Valve says it wants the Steam Deck back on sale, but getting there is being slowed by the unglamorous parts of hardware: memory shortages, difficult shipping, and a supply chain that refuses to cooperate. The company hasn’t offered an ETA, which is exactly the kind of answer fans hate and manufacturers give when the alternative is making promises they can’t keep.
The squeeze isn’t happening in a vacuum. RAM pricing has been volatile across the industry, and the current appetite for AI infrastructure is pulling memory capacity toward higher-margin buyers. For a handheld PC like the Steam Deck, that means the same components that make the device affordable and usable are also the ones causing it to disappear from shelves.
Valve wants the Steam Deck back in more regions
In an interview with IGN, Valve’s Pierre-Loup Griffais and Steve Cardinali were asked about Steam Deck availability after the conversation had started on the Steam Controller. Griffais said the team is working on it, but also made clear that shipping issues and memory shortages are still making Steam Deck restocks painful rather than simple.

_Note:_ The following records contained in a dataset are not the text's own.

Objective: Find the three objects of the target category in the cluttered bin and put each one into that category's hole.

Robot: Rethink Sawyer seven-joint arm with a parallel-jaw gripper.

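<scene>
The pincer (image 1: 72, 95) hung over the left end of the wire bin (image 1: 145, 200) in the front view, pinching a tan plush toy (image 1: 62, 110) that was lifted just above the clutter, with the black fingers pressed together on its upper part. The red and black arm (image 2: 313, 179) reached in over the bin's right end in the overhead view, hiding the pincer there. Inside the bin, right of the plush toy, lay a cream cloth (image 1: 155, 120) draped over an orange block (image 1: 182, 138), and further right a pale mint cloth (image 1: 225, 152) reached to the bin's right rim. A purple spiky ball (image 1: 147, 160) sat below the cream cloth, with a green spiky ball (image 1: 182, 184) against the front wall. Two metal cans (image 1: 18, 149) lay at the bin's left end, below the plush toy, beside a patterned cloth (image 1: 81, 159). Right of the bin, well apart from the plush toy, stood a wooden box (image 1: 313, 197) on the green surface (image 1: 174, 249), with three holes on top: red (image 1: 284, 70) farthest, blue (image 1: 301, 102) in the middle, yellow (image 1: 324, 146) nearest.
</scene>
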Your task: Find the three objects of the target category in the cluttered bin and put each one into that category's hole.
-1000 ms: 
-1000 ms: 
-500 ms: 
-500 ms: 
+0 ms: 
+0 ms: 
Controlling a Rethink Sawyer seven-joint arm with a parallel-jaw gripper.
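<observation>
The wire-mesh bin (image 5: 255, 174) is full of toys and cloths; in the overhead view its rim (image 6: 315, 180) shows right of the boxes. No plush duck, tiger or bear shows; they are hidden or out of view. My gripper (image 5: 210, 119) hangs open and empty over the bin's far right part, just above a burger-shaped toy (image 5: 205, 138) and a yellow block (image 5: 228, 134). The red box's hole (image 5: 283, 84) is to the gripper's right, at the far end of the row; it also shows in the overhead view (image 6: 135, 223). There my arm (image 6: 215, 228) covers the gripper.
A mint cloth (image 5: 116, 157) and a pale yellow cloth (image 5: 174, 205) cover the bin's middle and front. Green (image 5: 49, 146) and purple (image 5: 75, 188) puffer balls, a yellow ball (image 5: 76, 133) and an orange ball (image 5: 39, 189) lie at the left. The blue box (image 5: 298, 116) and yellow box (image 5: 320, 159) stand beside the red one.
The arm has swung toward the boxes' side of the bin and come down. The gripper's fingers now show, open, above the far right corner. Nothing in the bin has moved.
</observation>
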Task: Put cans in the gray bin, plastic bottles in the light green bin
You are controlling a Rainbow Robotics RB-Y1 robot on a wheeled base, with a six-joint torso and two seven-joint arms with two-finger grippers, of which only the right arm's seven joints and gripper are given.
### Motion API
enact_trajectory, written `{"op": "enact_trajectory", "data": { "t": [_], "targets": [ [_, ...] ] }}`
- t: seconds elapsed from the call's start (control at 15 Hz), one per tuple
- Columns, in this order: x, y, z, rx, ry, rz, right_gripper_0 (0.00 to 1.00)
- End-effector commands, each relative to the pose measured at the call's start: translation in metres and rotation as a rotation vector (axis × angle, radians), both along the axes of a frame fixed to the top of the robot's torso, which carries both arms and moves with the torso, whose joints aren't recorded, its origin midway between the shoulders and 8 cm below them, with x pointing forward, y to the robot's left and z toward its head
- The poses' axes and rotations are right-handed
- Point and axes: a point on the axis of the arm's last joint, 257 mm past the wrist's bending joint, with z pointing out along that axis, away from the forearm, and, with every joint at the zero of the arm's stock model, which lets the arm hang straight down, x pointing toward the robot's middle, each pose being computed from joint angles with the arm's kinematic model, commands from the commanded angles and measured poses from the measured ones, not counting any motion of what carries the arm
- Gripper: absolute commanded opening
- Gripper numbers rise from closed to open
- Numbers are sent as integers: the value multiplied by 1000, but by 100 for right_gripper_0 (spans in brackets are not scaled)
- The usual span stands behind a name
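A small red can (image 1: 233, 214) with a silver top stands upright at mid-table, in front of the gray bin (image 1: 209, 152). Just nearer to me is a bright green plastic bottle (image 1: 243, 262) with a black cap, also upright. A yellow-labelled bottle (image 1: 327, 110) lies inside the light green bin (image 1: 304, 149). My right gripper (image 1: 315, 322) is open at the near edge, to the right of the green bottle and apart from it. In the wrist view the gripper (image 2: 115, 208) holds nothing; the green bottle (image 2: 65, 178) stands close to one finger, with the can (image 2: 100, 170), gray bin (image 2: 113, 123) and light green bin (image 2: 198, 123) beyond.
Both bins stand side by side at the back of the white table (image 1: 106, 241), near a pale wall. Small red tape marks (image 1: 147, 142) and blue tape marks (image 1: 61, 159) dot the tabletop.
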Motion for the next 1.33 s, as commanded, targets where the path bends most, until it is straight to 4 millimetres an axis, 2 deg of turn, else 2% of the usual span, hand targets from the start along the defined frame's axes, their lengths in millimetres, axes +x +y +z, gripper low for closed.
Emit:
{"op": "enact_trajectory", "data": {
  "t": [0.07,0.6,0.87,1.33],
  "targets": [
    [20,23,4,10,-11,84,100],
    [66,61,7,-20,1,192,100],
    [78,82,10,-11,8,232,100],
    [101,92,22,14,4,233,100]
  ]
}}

That leaves the handheld in an awkward place: it is still available in some regions, but not consistently enough to feel like a normal product line. Valve’s message is basically ”we haven’t abandoned it,” which is reassuring, if not especially satisfying.
Why Valve is avoiding a single supplier trap
Griffais also pointed to a long-standing Valve habit that suddenly looks smart: not building around one memory supplier. If one source fails, production doesn’t instantly grind to a halt. That approach won’t magically create more RAM, but it does give Valve more room to keep the Steam Deck alive while the market stays messy.
For the broader handheld PC market, that matters. Asus, Lenovo, and others have been pushing harder into the portable gaming space, but none of them are insulated from the same component pressures. The difference is that Valve is trying to keep an established product supplied while also managing a wave of demand that may not cool off soon.
Steam Deck stock may stay tight for a while
Valve is still working the problem, but the company gave no timetable for a return to normal stock levels. That’s probably the right call. If memory remains expensive and shipping stays tangled, a restock announcement without actual units would be little more than optimistic wallpaper.
The uncomfortable prediction: Steam Deck availability will likely improve in bursts, not in one clean comeback. Until RAM supply eases, Valve’s best move is the dull one – keep diversifying suppliers, keep shipping where it can, and keep refusing to pretend the problem is solved.